** Required action **
In the listing below, find each line containing "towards" and report it.

** Stored data **
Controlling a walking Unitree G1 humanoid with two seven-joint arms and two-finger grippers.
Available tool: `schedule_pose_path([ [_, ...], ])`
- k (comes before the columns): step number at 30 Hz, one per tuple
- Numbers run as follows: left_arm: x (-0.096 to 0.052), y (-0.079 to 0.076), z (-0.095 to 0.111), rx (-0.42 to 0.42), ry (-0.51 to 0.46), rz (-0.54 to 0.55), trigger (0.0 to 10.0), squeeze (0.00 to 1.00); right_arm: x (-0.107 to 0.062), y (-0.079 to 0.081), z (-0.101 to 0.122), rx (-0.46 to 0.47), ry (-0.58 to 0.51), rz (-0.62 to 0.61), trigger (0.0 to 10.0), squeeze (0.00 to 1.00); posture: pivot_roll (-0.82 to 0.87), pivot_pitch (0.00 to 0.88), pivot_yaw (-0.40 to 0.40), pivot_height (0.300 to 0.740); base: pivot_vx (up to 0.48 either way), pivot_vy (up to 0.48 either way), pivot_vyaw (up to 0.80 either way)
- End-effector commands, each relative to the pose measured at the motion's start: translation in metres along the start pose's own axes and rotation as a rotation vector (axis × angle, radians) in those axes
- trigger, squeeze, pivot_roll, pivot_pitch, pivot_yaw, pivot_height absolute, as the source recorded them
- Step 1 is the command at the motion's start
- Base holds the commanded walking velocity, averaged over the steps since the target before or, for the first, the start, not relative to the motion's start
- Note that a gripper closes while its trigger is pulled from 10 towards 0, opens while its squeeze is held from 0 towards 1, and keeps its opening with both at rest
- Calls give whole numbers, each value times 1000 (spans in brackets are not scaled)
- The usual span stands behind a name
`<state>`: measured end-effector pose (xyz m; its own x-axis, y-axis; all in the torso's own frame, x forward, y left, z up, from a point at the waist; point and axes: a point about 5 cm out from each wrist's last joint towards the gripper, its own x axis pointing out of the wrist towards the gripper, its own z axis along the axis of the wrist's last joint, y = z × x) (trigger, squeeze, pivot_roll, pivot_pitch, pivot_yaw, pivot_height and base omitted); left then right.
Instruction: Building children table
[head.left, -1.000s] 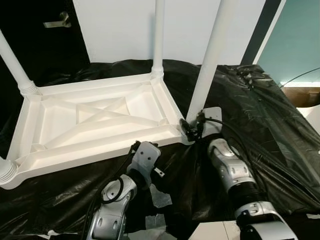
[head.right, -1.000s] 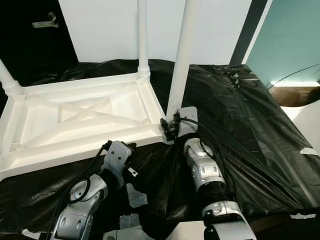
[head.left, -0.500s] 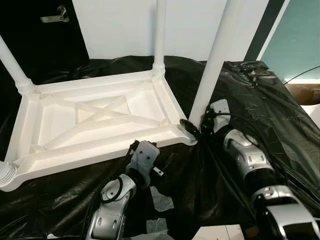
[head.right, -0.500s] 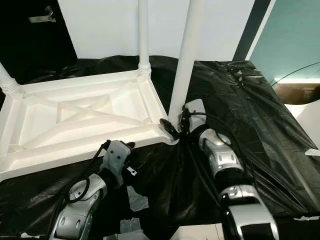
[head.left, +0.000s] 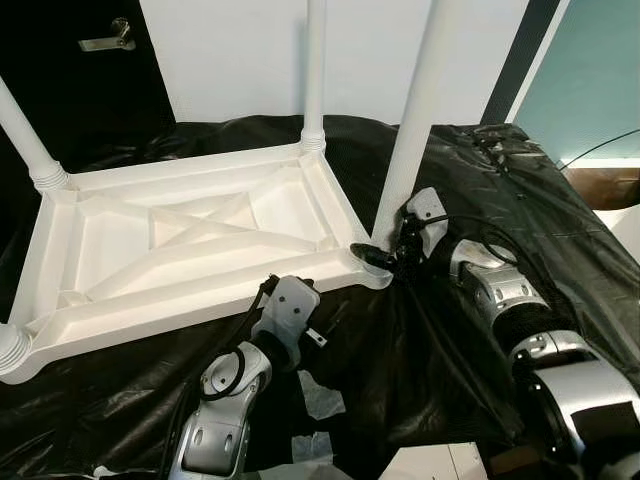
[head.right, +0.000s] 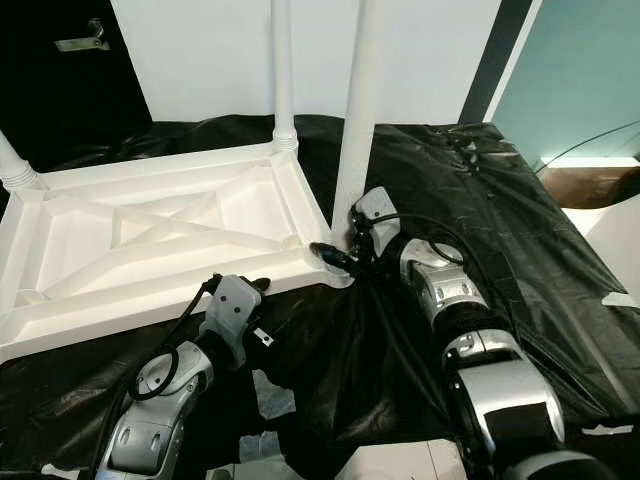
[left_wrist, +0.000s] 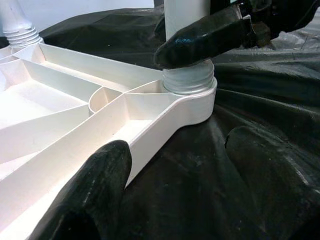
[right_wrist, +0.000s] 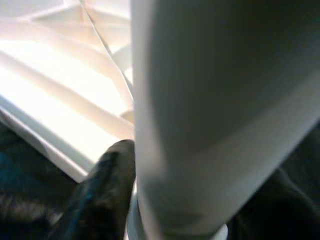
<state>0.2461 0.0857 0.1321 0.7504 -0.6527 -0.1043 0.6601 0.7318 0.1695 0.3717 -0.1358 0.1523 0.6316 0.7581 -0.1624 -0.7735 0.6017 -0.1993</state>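
At the near right corner of the upturned white table top (head.left: 190, 250), my right gripper (head.left: 385, 255) is clamped round the base of the table leg (head.left: 412, 130), its far finger hidden behind it. My left gripper (left_wrist: 170, 165) rests spread apart at the top's near edge on the black sheet (head.left: 520, 210); the legs run out of frame above.

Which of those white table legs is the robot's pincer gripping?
The near right corner leg: the right pincer clamps its base; the other legs stand untouched.

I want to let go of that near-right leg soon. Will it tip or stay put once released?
Probably stays. The leg stands upright with its threaded base in the corner socket of the upturned tabletop. It is tall and thin, so it may wobble if not fully screwed. The right gripper clamps it low; the other legs stand unaided.
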Motion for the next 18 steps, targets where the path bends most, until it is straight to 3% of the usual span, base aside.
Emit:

** Solved problem **
- Note that a gripper closes while its trigger is pulled from 10 towards 0, opens while its squeeze is held from 0 towards 1, and keeps its opening with both at rest
`<state>`: measured end-effector pose (xyz m; its own x-axis, y-axis; all in the torso's own frame, x forward, y left, z up, from a point at the waist; point and axes: a point about 5 cm out from each wrist's last joint towards the gripper, its own x axis pointing out of the wrist towards the gripper, its own z axis along the axis of the wrist's last joint, y = z × x) (trigger, squeeze, pivot_roll, pivot_pitch, pivot_yaw, pivot_height and base omitted); left then right.

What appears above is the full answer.